The EPO signalling is short lasting and the activated EPOR signal pathway returns to normal levels in 30-60 minutes. The cytoplasmic portion of the receptor is polyubiquitinated and degraded by proteasome. The extracellular portion bound to EPO is internalized and degraded. Regulators of cytokine activity can inhibit EPOR.
Mutations and Therapeutic Manipulation of EPO Signalling
Acquired (somatic) mutations of the JAK2 kinase are associated with myeloproliferative disease. The JAK2V617F mutation is seen in about 95% of the patients of polycythaemia vera and about 50% the patients with essential thrombocytosis and idiopathic myelofibrosis. JAK2V617F causes the JAK2 molecule to be constitutively (continuously, irrespective of EPO binding to EPOR) active eliminating the need for binding of EPO to EPOR for activation pathways stimulated by EPOR. JAK2 exon 12 mutations are found in patients with JAK2V617F negative polycythemia vera.
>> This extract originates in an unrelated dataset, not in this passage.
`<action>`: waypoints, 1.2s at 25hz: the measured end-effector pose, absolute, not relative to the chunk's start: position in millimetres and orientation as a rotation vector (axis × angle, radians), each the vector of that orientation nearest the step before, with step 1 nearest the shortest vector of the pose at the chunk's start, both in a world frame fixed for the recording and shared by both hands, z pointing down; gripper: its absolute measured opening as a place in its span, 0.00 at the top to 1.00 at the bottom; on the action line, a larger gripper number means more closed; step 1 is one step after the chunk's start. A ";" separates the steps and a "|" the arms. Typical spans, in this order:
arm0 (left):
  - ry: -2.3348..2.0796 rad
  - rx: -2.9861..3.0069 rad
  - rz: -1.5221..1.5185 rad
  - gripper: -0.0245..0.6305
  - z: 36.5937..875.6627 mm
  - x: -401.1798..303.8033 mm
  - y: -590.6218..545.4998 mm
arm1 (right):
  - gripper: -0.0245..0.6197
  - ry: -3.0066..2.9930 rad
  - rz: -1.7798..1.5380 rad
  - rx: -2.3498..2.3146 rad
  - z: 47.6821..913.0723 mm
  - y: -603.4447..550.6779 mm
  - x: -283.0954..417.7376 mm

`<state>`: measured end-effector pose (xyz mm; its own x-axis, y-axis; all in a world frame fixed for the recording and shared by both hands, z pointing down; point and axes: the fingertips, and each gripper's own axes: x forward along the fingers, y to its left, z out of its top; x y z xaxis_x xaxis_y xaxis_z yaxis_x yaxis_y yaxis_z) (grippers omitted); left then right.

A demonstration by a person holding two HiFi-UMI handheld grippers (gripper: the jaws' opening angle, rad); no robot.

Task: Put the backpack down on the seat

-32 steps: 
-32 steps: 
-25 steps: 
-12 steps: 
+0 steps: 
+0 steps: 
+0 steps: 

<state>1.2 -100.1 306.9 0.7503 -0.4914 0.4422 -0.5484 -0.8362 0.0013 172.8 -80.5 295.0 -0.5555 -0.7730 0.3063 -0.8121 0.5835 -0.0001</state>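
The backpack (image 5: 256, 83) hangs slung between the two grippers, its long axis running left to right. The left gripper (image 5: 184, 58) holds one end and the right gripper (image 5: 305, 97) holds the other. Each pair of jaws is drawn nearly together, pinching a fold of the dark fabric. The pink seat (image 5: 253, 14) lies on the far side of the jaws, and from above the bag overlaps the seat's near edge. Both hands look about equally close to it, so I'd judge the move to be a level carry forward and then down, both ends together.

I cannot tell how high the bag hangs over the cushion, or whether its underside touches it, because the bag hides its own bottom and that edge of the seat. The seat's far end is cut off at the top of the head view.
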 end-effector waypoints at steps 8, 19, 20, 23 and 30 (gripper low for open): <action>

These patients, unlike those with JAK2V617F positive patients, do not show thrombocytosis or leucocytosis. Inherited (germline) mutations in the EPOR, HIF 2α, VHL gene and the PHD gene have been associated with congenital erythrocytosis. The erythrocytosis seen in patients with EPOR mutations is primary, i.e. with low EPO levels. Other mutations result in secondary erythrocytosis, i.e. with inappropriately high EPO levels. Inhibitor of HIF prolyl hydroxylase FG-2216 and FG-4592 are under evaluation for treatment of anaemia associated with chronic kidney disease.